**Activity**
Copy, from the entries below, each line where the word "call" can be found.

(Data records)
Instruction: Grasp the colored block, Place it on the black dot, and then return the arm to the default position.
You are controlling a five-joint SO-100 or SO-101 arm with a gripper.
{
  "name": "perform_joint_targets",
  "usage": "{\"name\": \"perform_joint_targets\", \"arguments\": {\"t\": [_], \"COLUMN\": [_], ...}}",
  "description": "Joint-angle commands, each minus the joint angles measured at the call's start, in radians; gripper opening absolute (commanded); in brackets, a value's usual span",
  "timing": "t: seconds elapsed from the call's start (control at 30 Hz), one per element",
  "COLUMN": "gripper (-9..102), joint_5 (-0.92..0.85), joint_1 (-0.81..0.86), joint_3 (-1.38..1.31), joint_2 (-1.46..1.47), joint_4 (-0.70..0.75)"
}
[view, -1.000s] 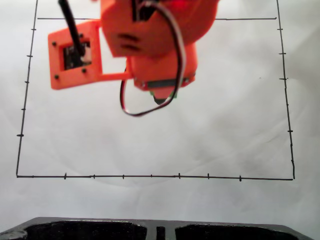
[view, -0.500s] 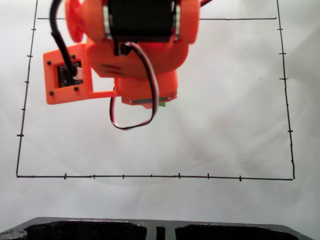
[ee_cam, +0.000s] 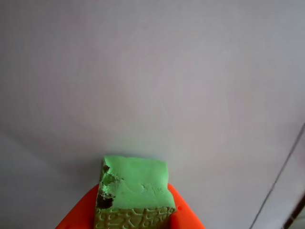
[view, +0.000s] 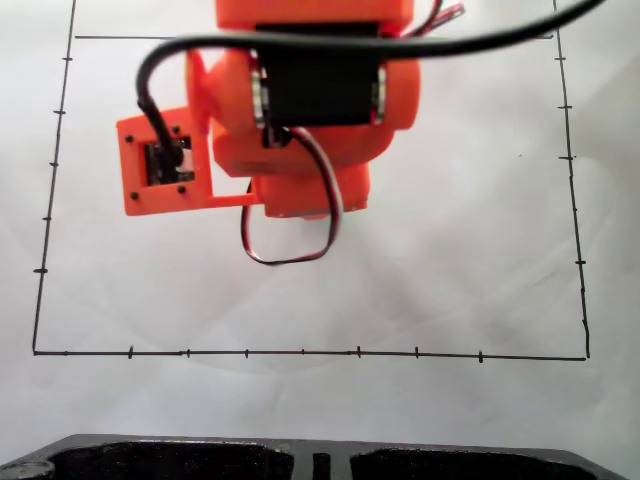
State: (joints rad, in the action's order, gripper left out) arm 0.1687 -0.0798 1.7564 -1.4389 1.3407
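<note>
In the wrist view the colored block (ee_cam: 136, 183), bright green with a pebbled front face and a dark chipped corner, sits at the bottom edge between two orange fingers (ee_cam: 183, 217). My gripper (ee_cam: 134, 212) is shut on the block, over plain white paper. In the fixed view the orange arm (view: 310, 110) with its black servo and cables hangs over the upper middle of the sheet and covers what is beneath it. The black dot is hidden or out of view.
A thin black border line with ticks (view: 300, 352) frames the white paper, and part of it (ee_cam: 281, 191) crosses the wrist view's lower right. A dark tray-like object (view: 200, 458) lies along the bottom edge of the fixed view.
The arm's upper body has swung further down into the fixed view and the wrist has shifted slightly. The green sliver seen under the wrist earlier is now covered.
</note>
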Motion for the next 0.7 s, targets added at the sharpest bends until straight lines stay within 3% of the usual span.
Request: {"name": "perform_joint_targets", "arguments": {"t": [0.0,0.4,0.57,0.67], "gripper": [7,15,30,33], "joint_5": [0.003,-0.020,-0.023,-0.035], "joint_1": [0.017,0.025,0.023,0.026], "joint_3": [-0.003,-0.005,-0.015,-0.015], "joint_2": [0.003,0.025,0.015,-0.017], "joint_4": [-0.008,-0.008,0.017,0.038]}}
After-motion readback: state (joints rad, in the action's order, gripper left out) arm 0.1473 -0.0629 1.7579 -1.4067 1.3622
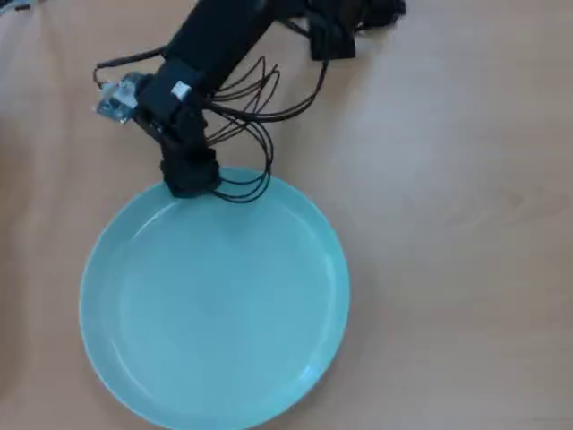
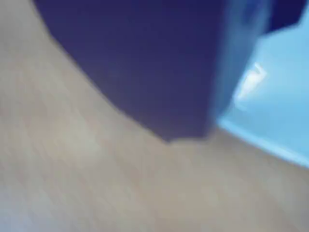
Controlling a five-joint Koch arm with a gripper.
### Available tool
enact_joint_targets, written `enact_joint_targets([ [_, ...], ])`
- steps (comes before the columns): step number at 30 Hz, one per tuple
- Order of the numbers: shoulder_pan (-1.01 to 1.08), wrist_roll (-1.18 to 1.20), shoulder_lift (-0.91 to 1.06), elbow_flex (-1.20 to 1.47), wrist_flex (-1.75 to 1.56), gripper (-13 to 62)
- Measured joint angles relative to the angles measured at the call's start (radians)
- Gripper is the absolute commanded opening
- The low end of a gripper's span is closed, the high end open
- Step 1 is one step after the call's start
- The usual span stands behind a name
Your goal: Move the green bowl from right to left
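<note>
The arm [image 1: 219,45] is reaching down from the surface's [image 1: 448,224] top edge in the overhead view, its gripper [image 1: 190,182] sitting at the bowl's [image 1: 215,305] upper rim. The bowl is lying toward the bottom-left. Whether the fingers are spread or pinching cannot be told.

the green bowl [image 1: 215,313] looks glossy and smooth, the table [image 1: 448,224] matt wood-toned, the end effector [image 1: 190,184] matt black plastic.
</note>
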Motion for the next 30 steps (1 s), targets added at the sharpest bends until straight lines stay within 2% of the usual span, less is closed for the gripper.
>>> enact_joint_targets([
  [5,-0.097,0.032,0.000,0.000,0.015,-6.6],
  [15,-0.334,0.264,0.000,0.005,0.035,-6.6],
  [30,-0.690,0.761,0.000,0.066,0.037,-6.6],
])
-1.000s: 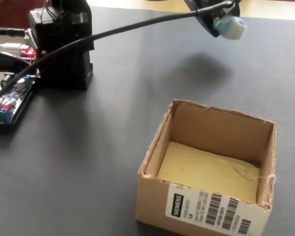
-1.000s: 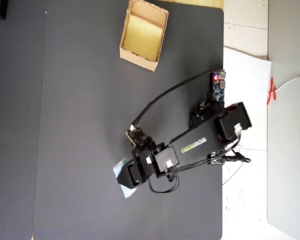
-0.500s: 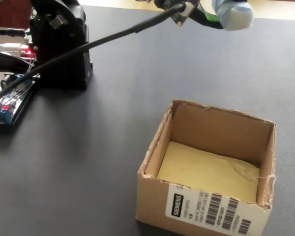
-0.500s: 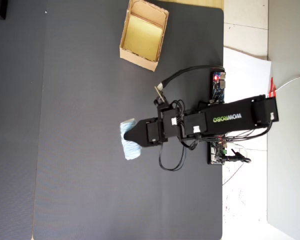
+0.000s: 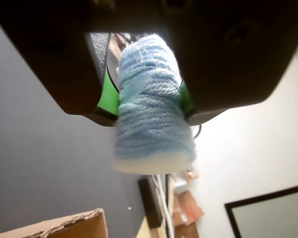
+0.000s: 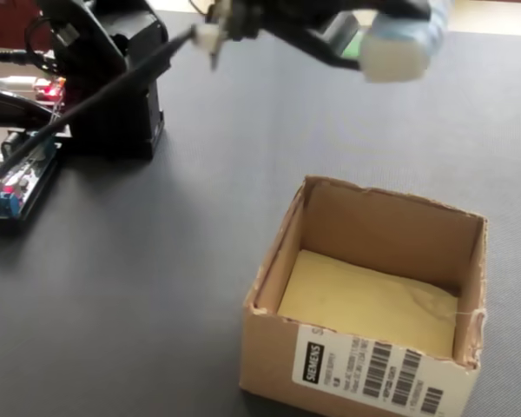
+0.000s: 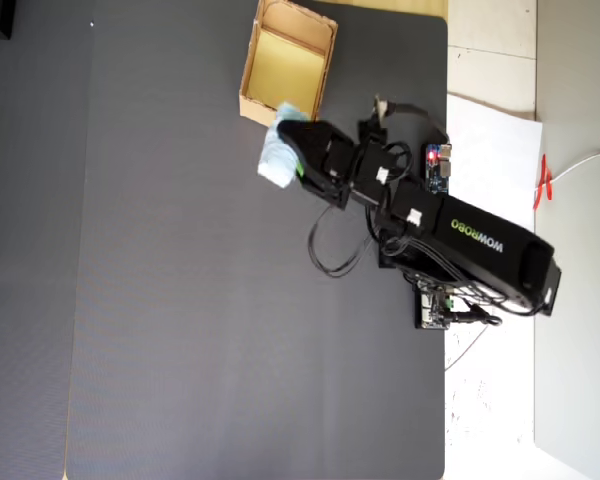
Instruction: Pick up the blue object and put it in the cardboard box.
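Hand (image 5: 149, 106) clamped on the blue bundle (image 5: 151, 116), carried in air just beside the cardboard box (image 7: 285, 70) corner. Best centre it over the box floor before letting go.

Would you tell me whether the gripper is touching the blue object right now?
Touching. The wrist view shows the gripper with its jaws pressed against both sides of the blue object, no gap showing.

a dark grey mat (image 7: 180, 300) covers the table, circuit boards (image 6: 13, 187) (red light lit) at its edge.
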Available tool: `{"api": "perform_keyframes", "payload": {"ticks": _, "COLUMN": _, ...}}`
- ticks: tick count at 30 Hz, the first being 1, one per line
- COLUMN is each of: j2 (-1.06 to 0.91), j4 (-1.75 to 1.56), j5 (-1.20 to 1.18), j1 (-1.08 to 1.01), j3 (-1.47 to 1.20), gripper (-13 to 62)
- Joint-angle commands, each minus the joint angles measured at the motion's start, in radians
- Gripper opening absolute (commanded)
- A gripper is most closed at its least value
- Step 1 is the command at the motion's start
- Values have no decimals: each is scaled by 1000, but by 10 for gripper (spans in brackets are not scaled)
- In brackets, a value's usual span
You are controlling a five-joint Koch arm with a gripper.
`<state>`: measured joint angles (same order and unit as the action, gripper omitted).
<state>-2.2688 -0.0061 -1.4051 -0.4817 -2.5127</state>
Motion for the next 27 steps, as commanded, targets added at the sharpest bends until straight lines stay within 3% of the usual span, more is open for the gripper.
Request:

**Exercise output**
  "description": "Joint-angle commands, each minus the joint angles measured at the call's start, in radians; gripper opening absolute (commanded); in brackets, a value's usual span",
  "timing": "t: seconds elapsed from the call's start (control at 30 Hz), one per element",
- Measured joint angles relative to the angles measured at the call's start (radians)
- Step 1 is one step after the call's start

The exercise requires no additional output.